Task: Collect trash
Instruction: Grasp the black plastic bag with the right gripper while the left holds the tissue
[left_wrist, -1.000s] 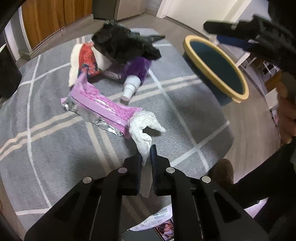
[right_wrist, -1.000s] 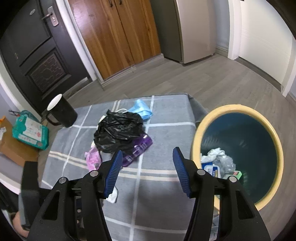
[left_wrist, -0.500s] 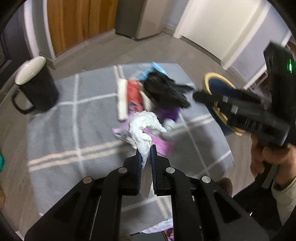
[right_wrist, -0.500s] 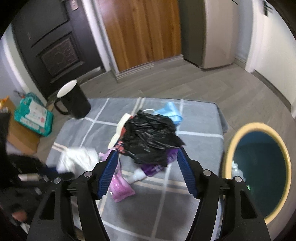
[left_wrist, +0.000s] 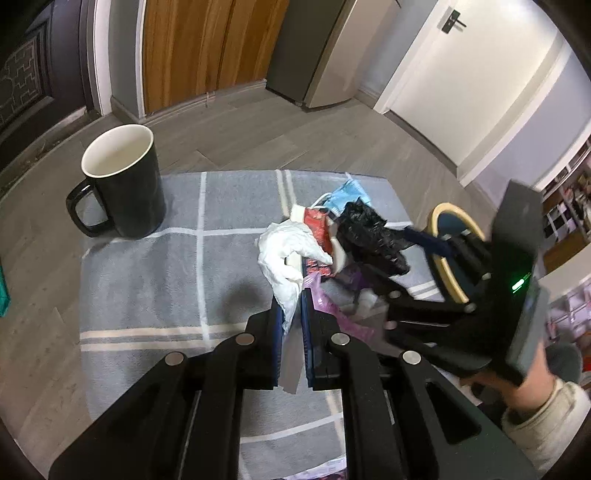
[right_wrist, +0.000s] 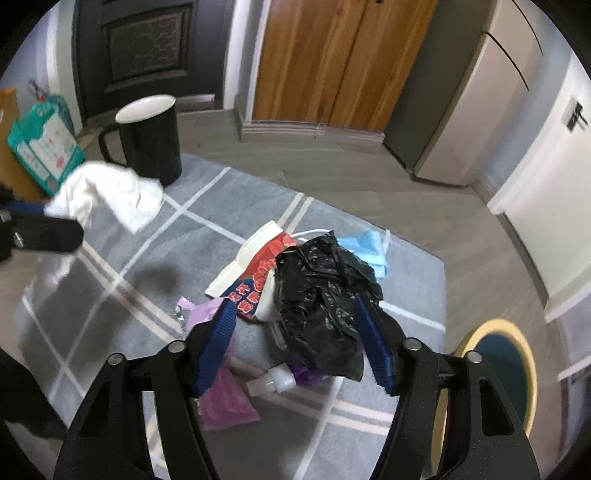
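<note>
- Above the grey mat (left_wrist: 147, 288), left claw (left_wrist: 291, 314) pinches a crumpled white tissue (left_wrist: 284, 254).
- Right claw (right_wrist: 295, 343) gapes wide around the black bag (right_wrist: 321, 295), near the bin (right_wrist: 517, 369).

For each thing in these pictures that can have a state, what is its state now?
left gripper: shut on the white tissue.
white tissue: crumpled, held above the rug.
right gripper: open, around the black bag.
black bag: crumpled, on the pile.
black mug: upright, looks empty.
bin: upright, open.
blue mask: lying on the rug.
</note>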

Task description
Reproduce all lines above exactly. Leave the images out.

The completed task
Task: Collect trash
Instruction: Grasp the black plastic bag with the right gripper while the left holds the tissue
[left_wrist, -1.000s] 
[right_wrist, -1.000s] 
[left_wrist, -0.500s] 
[right_wrist, -0.500s] 
[left_wrist, +0.000s] 
[right_wrist, +0.000s] 
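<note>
- Above the grey mat (left_wrist: 147, 288), left claw (left_wrist: 291, 314) pinches a crumpled white tissue (left_wrist: 284, 254).
- Right claw (right_wrist: 295, 343) gapes wide around the black bag (right_wrist: 321, 295), near the bin (right_wrist: 517, 369).

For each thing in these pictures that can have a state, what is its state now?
left gripper: shut on the white tissue.
white tissue: crumpled, held above the rug.
right gripper: open, around the black bag.
black bag: crumpled, on the pile.
black mug: upright, looks empty.
bin: upright, open.
blue mask: lying on the rug.
</note>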

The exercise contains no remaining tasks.